In one case, I lose 85% of my reads after removing duplicates. In another, I only lose 2%. This seems like a big range. Is there something wrong with my workflow? I noticed picard had some output discussing optical duplicates. I have no idea how Picard analyzes optical duplicates so I just tried to use default settings. Could that be the source of my troubles?
EDIT: My data is Chip-seq for Pol II in C.elegans. The 85% loss of reads is coming from the ChIP sample and 2% loss of reads occurred in one of the input samples.

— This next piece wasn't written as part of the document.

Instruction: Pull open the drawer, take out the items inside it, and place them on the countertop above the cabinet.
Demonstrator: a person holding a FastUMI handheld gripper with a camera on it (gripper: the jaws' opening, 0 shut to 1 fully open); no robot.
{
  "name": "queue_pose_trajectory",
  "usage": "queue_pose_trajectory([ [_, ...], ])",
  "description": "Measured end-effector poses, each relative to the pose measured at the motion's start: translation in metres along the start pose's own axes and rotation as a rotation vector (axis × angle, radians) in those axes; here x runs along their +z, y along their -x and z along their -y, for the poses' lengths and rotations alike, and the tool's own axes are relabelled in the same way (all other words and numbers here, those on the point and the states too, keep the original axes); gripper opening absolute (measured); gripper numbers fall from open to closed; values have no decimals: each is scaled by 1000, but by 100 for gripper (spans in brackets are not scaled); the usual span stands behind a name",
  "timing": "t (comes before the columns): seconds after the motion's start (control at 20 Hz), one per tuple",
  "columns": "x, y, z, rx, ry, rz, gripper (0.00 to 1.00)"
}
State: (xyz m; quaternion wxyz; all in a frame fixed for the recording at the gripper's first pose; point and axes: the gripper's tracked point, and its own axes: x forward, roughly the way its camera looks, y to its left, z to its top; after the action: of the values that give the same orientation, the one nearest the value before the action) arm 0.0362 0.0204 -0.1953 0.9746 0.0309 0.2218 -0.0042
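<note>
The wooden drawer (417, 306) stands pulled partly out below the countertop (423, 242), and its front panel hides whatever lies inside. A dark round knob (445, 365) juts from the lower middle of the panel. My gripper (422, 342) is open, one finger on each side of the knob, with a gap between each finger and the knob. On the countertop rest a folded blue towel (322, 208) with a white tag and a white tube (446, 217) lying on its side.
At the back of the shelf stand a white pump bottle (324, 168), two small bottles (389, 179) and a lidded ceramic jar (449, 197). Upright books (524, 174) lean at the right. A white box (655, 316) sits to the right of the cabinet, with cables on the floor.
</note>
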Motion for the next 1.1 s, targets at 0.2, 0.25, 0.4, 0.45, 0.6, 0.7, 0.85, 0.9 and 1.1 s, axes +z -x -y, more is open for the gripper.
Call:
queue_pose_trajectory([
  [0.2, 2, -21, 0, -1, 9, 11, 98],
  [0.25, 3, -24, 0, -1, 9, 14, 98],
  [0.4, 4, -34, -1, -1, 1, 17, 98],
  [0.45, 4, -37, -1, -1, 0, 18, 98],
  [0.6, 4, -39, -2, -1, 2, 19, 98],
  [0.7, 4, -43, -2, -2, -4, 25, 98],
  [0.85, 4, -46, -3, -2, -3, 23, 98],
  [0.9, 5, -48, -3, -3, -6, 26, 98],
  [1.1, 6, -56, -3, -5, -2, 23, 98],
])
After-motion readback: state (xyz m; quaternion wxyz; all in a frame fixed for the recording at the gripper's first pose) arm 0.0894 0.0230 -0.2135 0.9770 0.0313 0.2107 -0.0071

EDIT #2: It turns out that I should have concentrated on properly paired reads, not just mapped reads, so I thought I should change the samtools line to:
samtools view -b -S -h -q1 -f0x02 data.sam > data.bam
What are you aligning exactly? The source of the reads has a huge impact on whether it is desirable or necessary to mark duplicates.
@Daniel Swan: I editted the question to add the information you requested. Just to answer your question, the reads are from input and ChIP samples for Pol II in C. elegans.